Transforming Chaos into Order: Transaction Service

A typical distributed application consists of computations, each requiring coordination of software components functioning across a network of computers. Each computation being coordinated may require a different mix of components residing on different machines. The pure software coordination problem is by itself a daunting task. Even if we manage to write perfect code and all the components reside on the same machine, the combination and permutation of lower level software failures, system hardware failures, reaching resource limits, etc. can create a very large number of 'error states' that our computing system can fall foul of. Now compound the effect with a distributed computing system where network failure, delays, and system availability contribute further to increase the possible error conditions.

Even though you have probably voiced this complaint to yourself already while walking through the Aberdeen & Wilshire code samples, I'll just repeat it here. There's no error handling code! Besides the normal excuse of 'the error handling code complicates the sample', I must admit that writing error handling code for DCOM applications is a science in its own right.

The problem is that the very same component may be running either locally or remotely, and the computational requirement for each case of reuse is not predictable at component design time (i.e. does this component work by itself, or does it feed into other components at every input/output junction?). Even if you know that your application spans, say, 6 computers in a network and uses a total of 30 components during its lifetime, writing a good application requires you to identify and recover from a tremendous combination of complex failure states. It's very hard to be sure that a system will detect or catch all software/hardware failure scenarios. It's easy to predict, though, that a distributed system consisting of a large number of software components will occasionally fail.

Learning from the Internet phenomenon (users on the Internet are notoriously famous for tolerating alpha or beta-software which contains many errors) maybe we should just ignore network errors and go on. While acceptable when casually surfing for interesting information on the web, it's definitely not an acceptable practice in the business world. What we need is a facility, or a service, which will enable us to greatly simplify the handling of errors, and greatly reduce the permutation of failure possibilities.

One implementation of such a service is called a transaction service. Microsoft's version of it is called the Microsoft Transaction Server. A transaction service for distributed components will allow the application writer to adopt a very simple view of error handling. A piece of work performed either by a component in isolation or by a large network of distributed components, can have only one of two outcomes. It either completed or failed. If the operation has failed, the state of the system is guaranteed to be the same as before the attempt to perform the piece of work. While the distributed system is carrying out its piece of work, the intermediate changes to the state of the system aren't visible to other concurrently computing system(s) until a success or failure state for the entire piece of work is reached. Note how this greatly simplifies failure cases. There may have been a million different reasons why a piece of work failed, but the application designer doesn't have to deal with them.

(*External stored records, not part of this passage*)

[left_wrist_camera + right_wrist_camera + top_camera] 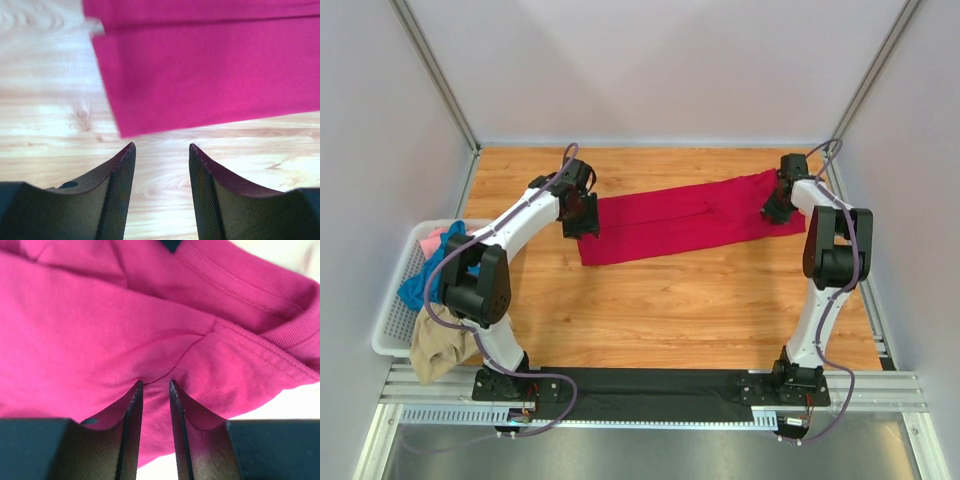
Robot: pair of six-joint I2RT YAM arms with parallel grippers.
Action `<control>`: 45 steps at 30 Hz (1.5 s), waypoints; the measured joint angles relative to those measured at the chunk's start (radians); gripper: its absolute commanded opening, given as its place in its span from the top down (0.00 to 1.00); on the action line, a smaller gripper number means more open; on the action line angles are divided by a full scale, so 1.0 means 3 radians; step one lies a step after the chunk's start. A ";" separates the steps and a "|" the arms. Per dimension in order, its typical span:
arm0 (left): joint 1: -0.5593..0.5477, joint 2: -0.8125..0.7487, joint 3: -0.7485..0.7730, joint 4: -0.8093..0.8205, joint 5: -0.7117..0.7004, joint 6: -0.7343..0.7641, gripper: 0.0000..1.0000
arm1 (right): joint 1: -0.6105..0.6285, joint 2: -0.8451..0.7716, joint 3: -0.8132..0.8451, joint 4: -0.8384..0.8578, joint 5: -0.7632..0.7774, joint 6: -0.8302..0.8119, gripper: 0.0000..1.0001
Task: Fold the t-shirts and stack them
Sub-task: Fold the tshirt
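A crimson red t-shirt (685, 220) lies folded into a long strip across the far half of the wooden table. My left gripper (162, 147) stands open over bare wood just short of the strip's left corner (125, 131), with nothing between its fingers. In the top view this gripper (582, 218) sits at the strip's left end. At the collar end, my right gripper (155, 384) is shut on a fold of the red t-shirt (100, 340), close to the ribbed neck (295, 327). Teal (415, 285), pink (433, 240) and tan (440, 348) t-shirts are heaped at the left.
A white lattice basket (388, 325) hangs off the table's left edge and holds the heaped shirts. White walls with metal posts close in the back and both sides. A black mat (650, 382) runs between the arm bases along the near edge.
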 measured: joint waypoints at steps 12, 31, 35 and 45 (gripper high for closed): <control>0.0276 0.0629 0.0660 0.0167 0.0345 0.0449 0.64 | -0.0186 0.0727 0.1255 -0.0379 -0.0366 -0.0563 0.67; 0.0286 0.1177 0.0660 0.0393 0.0529 0.0322 0.83 | -0.0134 -0.0436 0.0429 -0.0357 -0.0769 -0.0530 0.67; 0.0285 0.1139 0.0654 0.0394 0.0547 0.0319 0.79 | -0.0122 -0.0526 0.0261 -0.0366 -0.0779 -0.0519 0.67; 0.0285 0.0885 0.0652 0.0375 0.0383 0.0326 0.85 | -0.0036 -0.0801 0.0075 -0.0333 -0.0838 -0.0502 0.67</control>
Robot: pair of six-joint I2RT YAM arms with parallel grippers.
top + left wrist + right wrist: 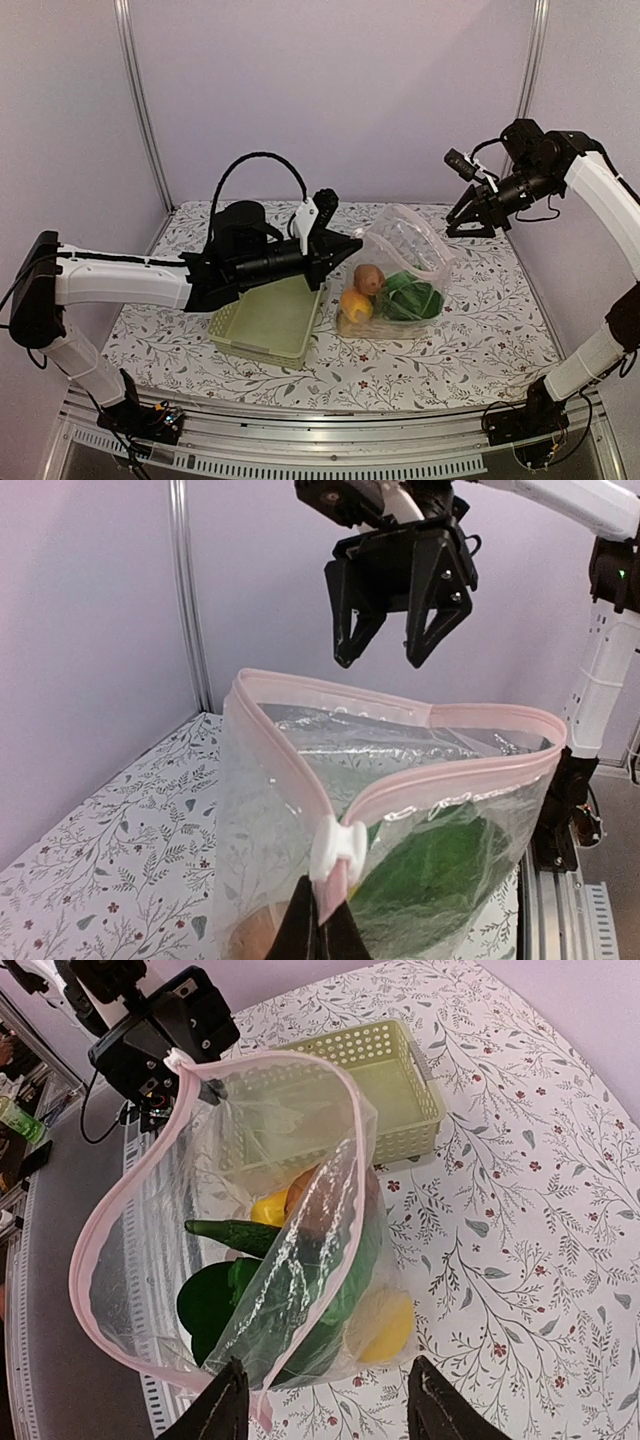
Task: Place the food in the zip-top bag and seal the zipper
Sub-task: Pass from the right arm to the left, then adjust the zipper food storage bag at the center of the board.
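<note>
Well apart, right gripper hangs spread — left gripper pinches the zipper.

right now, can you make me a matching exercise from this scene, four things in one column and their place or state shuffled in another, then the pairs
Column one
1. pale green slatted plastic basket
2. clear crinkly zip-top bag
3. left gripper
4. right gripper

Column two
A. open, hanging above the bag, holding nothing
B. mouth gaping, toy food inside
C. pinched shut on the pinkish zipper strip
D. on the table beside the bag, no food showing in it

Pairs: 1-D, 2-B, 3-C, 4-A
</note>
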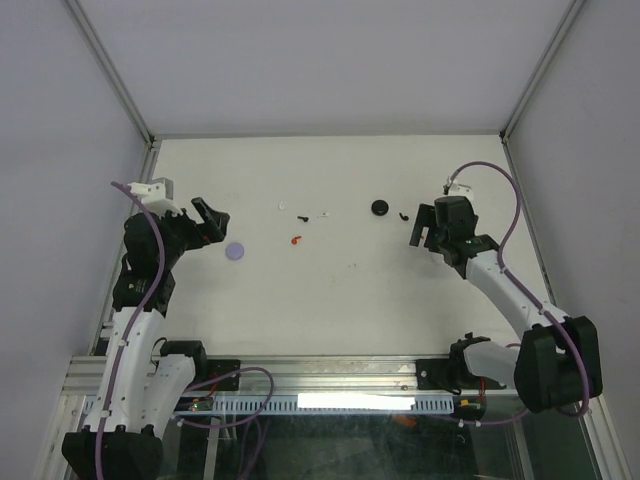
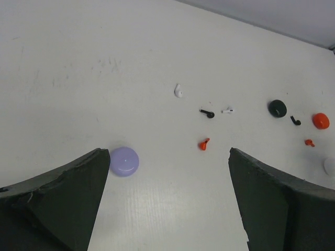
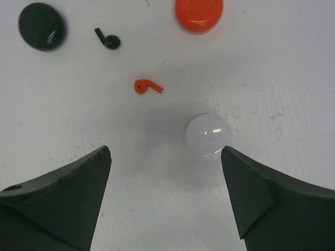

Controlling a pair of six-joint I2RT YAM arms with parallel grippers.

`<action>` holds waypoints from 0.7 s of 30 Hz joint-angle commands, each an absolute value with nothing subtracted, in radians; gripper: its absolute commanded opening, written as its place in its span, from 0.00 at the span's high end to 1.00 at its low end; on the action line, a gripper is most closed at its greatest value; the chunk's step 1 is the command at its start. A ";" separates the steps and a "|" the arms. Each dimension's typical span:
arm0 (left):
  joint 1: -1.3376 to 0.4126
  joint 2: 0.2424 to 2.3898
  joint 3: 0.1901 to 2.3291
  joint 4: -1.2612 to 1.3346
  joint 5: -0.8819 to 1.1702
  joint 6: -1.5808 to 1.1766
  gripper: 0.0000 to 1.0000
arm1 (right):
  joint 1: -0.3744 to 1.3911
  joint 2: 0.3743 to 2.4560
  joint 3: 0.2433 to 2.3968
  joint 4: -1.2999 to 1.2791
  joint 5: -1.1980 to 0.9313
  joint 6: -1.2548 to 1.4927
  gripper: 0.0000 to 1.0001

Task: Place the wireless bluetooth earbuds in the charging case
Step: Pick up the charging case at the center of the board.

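Observation:
Round cases lie on the white table: lavender [image 1: 235,251] [image 2: 124,161], black [image 1: 380,207] [image 2: 277,108] [image 3: 42,26], red [image 2: 321,121] [image 3: 199,13] and white [image 3: 208,134]. Tiny earbuds lie loose between them: a red one [image 1: 296,240] [image 2: 203,144], a black one [image 1: 302,217] [image 2: 207,113], a white one [image 1: 283,205] [image 2: 178,91], a second black one [image 1: 403,216] [image 3: 108,40] and a second red one [image 3: 147,86]. No lavender earbud shows. My left gripper [image 1: 212,222] [image 2: 167,157] is open and empty, just left of the lavender case. My right gripper [image 1: 420,228] [image 3: 166,151] is open and empty, with the white case by its right fingertip.
A small white piece [image 1: 323,213] [image 2: 227,110] lies by the black earbud. White enclosure walls with metal corner posts [image 1: 150,140] close in the table at the back and sides. The metal rail [image 1: 330,370] with both arm bases runs along the near edge.

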State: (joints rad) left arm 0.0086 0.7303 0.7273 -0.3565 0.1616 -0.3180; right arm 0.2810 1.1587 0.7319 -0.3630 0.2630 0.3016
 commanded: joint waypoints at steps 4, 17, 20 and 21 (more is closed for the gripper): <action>0.020 0.675 0.675 -0.303 0.257 -0.220 0.01 | 0.198 1.241 0.764 -0.298 0.346 0.344 0.12; -0.001 0.652 0.660 -0.316 0.249 -0.192 0.01 | 0.064 1.419 0.733 -0.229 0.165 0.365 0.22; -0.001 0.649 0.660 -0.317 0.260 -0.189 0.01 | 0.060 1.447 0.738 -0.231 0.151 0.364 0.25; -0.001 0.649 0.658 -0.317 0.268 -0.188 0.01 | 0.059 1.454 0.738 -0.235 0.153 0.363 0.26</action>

With this simple premise, the work of application design is reduced to transforming the application logic into an orchestration of a set of concurrent transactions. Each transaction can contain multiple computational steps involving many distributed components, and it can also include other nested transactions. A successful transaction is completed by a commit action, and an unsuccessful transaction is completed by a rollback action. A commit sends the system of distributed objects on to the next predictable state while a rollback reverts the system back to a previously stable state. In between transactions, while the system of distributed objects is computing, it may go through an unpredictable series of state changes including partial or complete software/network failure. None of these state changes, however, will be visible outside of the system. The other concurrently executing systems will only see a state change when a successful commit is performed on a transaction.

Before the availability of a robust and reliable transaction service, design presentations for component based distributed applications are full of frantic hand-waving and crossed fingers among the architects and engineers. Notice that the design of an application using a transactional model of computing is significantly different from designing, say, for a C++ or Java implementation. We require a new way of thinking about the problem.